Die Grundbesitzer werden enteignet, die Marktwirtschaft soll bleiben

Während vor einem Jahr die ausländischen Geschäftsleute das Hauptkontingent der Gäste in den drei Fünf-Sterne-Hotels Ritz, Tivoli und Sheraton stellten, leben diese Hotels in diesem Jahr vorwiegend von dem Besuch der Journalisten aus aller Welt. Dennoch ist nach Auskunft des Hotelmanagers vom Tivoli die Zahl der ausländischen Besucher in diesem Winter um fünfzig Prozent zurückgegangen, „und viele englische, französische und deutsche Manager, die uns in den vergangenen Jahren regelmäßig besuchten, sind diesmal nicht nach Lissabon gekommen“.

Die Flut der Ereignisse in Portugal hat das Wirtschaftsleben weitgehend paralysiert: Festnahme mehrerer Mitglieder der hundert Familien, in deren Händen bisher die Geschicke der Wirtschaft lagen, wegen angeblicher Wirtschaftssabotage; Sieg der Kommunisten in der Frage der zukünftigen Gewerkschaftsstruktur; Gerüchte über eine bevorstehende Machtübernahme der linken Gruppe in der „Bewegung der Streitkräfte“ (MFA) und der Kommunisten; Streiks in den Städten und Landbesetzungen im Süden; Straßenterror in Proto und, in Lissabon – die Liste könnte durch weitere Beispiele fortgesetzt werden.

Die meisten Zweigbetriebe der deutschen Textilfirmen und Multinationalen wie Bosch, Bayer, Hoechst, Schering, Bertelsmann und Siemens arbeiten nur noch auf Sparflamme. Viele in- und ausländische Unternehmen haben ihre Tore geschlossen; andere sahen sich zu massiven Entlassungen gezwungen. Die Zahl der Arbeitslosen wird von einigen Fachleuten auf 400 000 geschätzt – die versteckte Arbeitslosigkeit nicht mitgezählt.

Die Rückkehr vieler Gastarbeiter aus Westeuropa und der Soldaten aus den früheren Kolonien könnte dazu führen, daß die industrielle Reservearmee schon bald die 500 000-Mann-Grenze überschreitet. Aber damit nicht genug: Die Inflation galoppiert munter weiter, das Banken- und Kreditsystem funktioniert kaum noch. Die Devisenreserven schrumpfen im Eiltempo. Die Kapitalflucht hat ein solches Ausmaß erreicht, daß die Regierung sogar gezwungen war, den Gebrauch von portugiesischen Kreditkarten im Ausland zu verbieten.

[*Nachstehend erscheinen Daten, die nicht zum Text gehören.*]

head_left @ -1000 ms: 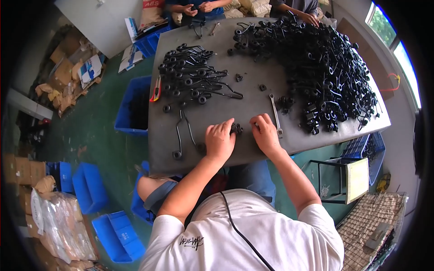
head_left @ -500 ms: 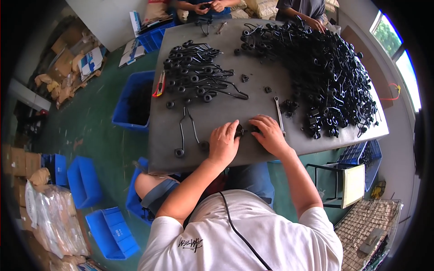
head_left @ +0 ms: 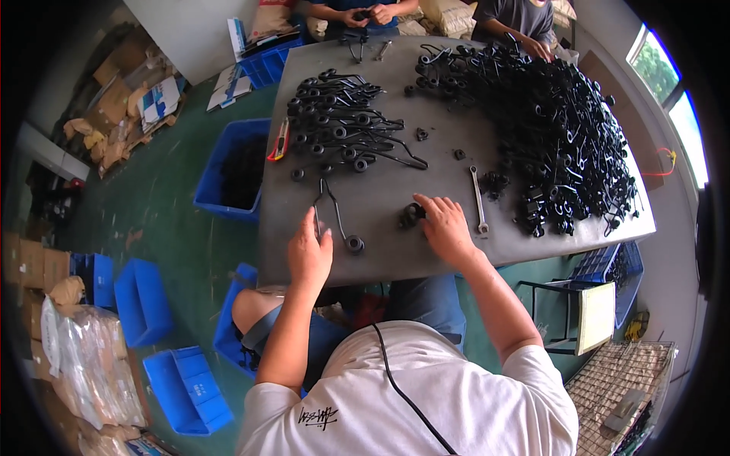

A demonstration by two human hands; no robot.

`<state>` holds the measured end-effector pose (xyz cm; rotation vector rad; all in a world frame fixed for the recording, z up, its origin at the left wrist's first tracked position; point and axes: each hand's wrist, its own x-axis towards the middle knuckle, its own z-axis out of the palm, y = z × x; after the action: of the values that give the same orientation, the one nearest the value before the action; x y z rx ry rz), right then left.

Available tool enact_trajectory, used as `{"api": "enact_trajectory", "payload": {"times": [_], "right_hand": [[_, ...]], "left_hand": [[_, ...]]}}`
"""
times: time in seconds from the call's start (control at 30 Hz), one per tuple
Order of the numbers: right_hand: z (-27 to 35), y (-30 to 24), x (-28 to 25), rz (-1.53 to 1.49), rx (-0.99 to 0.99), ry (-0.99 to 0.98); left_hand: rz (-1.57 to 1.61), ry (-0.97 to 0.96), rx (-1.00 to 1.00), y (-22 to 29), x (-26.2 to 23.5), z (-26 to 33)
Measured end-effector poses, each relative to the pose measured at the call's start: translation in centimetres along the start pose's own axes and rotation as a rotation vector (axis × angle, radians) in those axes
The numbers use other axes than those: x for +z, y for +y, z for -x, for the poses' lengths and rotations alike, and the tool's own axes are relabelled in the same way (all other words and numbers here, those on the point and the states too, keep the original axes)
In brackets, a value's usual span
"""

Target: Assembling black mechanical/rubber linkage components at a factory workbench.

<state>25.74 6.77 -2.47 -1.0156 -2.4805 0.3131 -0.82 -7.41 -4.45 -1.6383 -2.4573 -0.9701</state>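
Note:
In front of me a black forked rod (head_left: pixel 340 218) lies on the table, a round bushing at the end of its right leg. My left hand (head_left: pixel 310 254) is at the left leg, with thumb and fingers on either side of it, and covers that leg's end. My right hand (head_left: pixel 449 232) pinches small black fittings (head_left: pixel 411 216) close to the tabletop; its fingers partly hide them. A combination wrench (head_left: pixel 478 199) lies just right of that hand. Beyond my left hand are several similar bent rods with bushings (head_left: pixel 342 125), laid in a group.
A large heap of black parts (head_left: pixel 566 137) covers the table's right side. A red utility knife (head_left: pixel 280 140) lies at the left edge. Loose fittings (head_left: pixel 422 134) sit mid-table. Two people work at the far side. Blue bins (head_left: pixel 228 201) stand left of the grey table (head_left: pixel 449 171).
My left hand has left the small fittings and moved left to the forked rod. My right hand stays with the fittings. The whole view has shifted slightly.

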Motion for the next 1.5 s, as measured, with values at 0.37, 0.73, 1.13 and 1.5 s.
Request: {"api": "enact_trajectory", "payload": {"times": [0.37, 0.73, 1.13, 1.5], "right_hand": [[-1.5, 0.0, -0.4, -0.371, 0.190, -0.148], [-2.4, 0.3, -1.5, -0.746, 0.434, -0.141], [-2.3, -5.0, -2.2, -0.451, 0.165, -0.131], [-1.8, -6.0, -0.1, -0.391, 0.095, -0.049]], "left_hand": [[0.491, -0.170, -0.077, 3.2, 1.3, 3.2], [0.530, -0.144, 0.142, 5.8, 4.1, 3.1], [0.343, 0.071, 0.327, 7.1, 0.6, 1.8], [0.553, -0.228, 0.177, 4.7, 1.7, -0.2]]}}
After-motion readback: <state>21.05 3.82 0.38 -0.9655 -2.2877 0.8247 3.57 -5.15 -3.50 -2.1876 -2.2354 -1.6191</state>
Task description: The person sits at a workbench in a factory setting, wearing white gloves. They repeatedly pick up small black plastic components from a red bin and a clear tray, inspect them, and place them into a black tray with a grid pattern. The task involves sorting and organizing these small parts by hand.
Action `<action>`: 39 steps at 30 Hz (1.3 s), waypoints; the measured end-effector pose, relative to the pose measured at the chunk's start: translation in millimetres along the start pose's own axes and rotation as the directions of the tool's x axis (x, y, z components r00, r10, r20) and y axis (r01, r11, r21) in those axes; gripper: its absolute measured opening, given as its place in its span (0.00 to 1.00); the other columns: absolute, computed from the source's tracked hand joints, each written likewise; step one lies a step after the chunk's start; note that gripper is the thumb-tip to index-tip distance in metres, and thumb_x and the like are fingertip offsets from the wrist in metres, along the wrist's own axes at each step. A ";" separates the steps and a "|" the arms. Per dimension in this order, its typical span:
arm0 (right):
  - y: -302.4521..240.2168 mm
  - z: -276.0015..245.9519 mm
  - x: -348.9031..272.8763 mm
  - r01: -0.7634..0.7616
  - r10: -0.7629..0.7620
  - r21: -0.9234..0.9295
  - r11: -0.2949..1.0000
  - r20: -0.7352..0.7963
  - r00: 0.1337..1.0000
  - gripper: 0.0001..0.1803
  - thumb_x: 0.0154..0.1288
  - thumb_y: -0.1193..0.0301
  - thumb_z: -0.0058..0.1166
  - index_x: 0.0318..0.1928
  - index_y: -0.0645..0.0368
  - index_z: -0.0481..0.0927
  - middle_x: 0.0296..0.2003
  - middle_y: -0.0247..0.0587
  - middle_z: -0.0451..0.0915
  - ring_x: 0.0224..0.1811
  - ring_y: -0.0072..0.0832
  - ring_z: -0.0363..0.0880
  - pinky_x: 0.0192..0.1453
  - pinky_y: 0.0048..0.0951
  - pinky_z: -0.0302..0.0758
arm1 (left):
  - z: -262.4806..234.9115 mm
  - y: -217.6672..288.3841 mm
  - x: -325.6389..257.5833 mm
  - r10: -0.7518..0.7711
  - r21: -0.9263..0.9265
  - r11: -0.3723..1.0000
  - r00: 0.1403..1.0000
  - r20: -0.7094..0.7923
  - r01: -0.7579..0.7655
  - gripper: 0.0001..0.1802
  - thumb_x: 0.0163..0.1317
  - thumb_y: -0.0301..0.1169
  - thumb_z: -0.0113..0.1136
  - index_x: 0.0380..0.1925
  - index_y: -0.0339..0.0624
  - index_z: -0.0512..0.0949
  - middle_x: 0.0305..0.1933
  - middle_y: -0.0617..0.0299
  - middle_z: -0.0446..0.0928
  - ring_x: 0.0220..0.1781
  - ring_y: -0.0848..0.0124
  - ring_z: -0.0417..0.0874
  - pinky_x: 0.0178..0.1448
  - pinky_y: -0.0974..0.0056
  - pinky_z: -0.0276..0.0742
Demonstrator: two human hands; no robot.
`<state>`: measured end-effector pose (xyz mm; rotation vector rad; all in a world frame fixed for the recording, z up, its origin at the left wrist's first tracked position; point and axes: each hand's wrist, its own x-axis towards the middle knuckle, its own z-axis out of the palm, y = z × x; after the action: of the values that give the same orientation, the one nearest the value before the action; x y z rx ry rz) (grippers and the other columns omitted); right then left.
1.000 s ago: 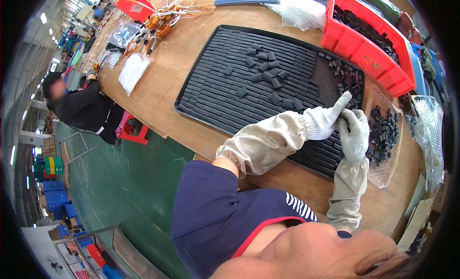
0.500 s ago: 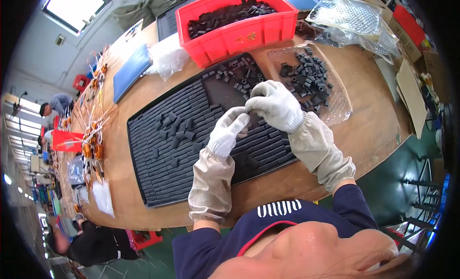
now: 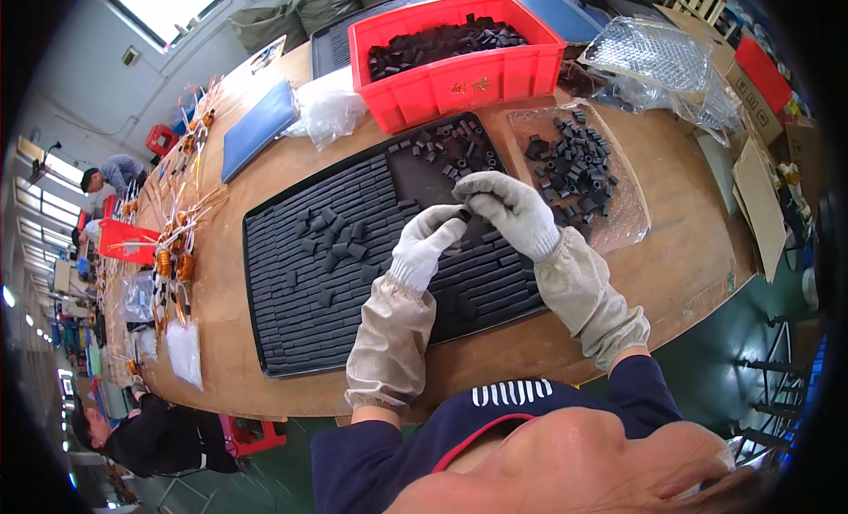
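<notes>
Over the black tray [image 3: 353,275] on the counter [image 3: 680,205], the left hand [image 3: 428,240] and right hand [image 3: 503,209] meet, fingers pinched together on a small black block [image 3: 465,215].

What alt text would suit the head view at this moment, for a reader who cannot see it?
Two white-gloved hands, the left hand and the right hand, meet fingertip to fingertip over a large black ridged tray on a wooden table, pinching a small black part between them. Loose black parts lie on the tray, and a red bin of them stands behind.
</notes>
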<state>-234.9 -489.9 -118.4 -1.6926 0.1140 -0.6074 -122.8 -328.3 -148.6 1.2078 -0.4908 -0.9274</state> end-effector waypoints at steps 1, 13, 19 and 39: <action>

Angesichts der Fülle solcher und ähnlicher Schreckensmeldungen ist es kein Wunder, daß sich Pessimismus ausbreitete. Mit dem jetzt veröffentlichten Drei-Jahresplan für die Wirtschafts- und Sozialpolitik will die Regierung der verunsicherten Wirtschaft deshalb wieder Ziele setzen und die Furcht vor einem radikalen Kurswechsel nehmen. Der Plan stellt einen Kompromiß zwischen den Gruppen dar, die auf marktwirtschaftlichem Weg aus der Unterentwicklung heraus wollen und denjenigen, die sich dies nicht ohne starke staatliche Eingriffe vorstellen können. Eine Verstaatlichung oder staatliche Mehrheitsbeteiligung ist im Bergbau, der Elektrizitätswirtschaft, der Stahlerzeugung, bei Mineralöl und Petrochemie sowie im Rüstungsbereich vorgesehen. In allen anderen Branchen, die auch weiterhin für ausländische Investoren offen stehen, will die Regierung notfalls mit Preiskontrollen eingreifen. Unerwünscht sind ausländische Beteiligungen in Rüstungsbetrieben und dem Bankensektor. Im übrigen sollen sie zur Modernisierung der portugiesischen Wirtschaft beitragen und neue Arbeitsplätze schaffen.

Das wirtschaftspolitische Grundsatzpapier distanziert sich zwar von „brüsken und gewaltsamen Eingriffen des Staates in die Privatwirtschaft“ und soll die geltende Rechtsordnung nicht radikal verändern. Es bekräftigt aber auch den Willen der Regierung, mit dem „überholten, korrupten, eine privilegierte Schicht begünstigenden System“ aufzuräumen. Dies soll vor allem im landwirtschaftlichen Bereich erfolgen. Vorgesehen ist die Enteignung der Großgrundbesitzer und des auf Staatskosten bewässerten Landes von mehr als 50 Hektar je Hof sowie aller brachliegenden landwirtschaftlichen Flächen.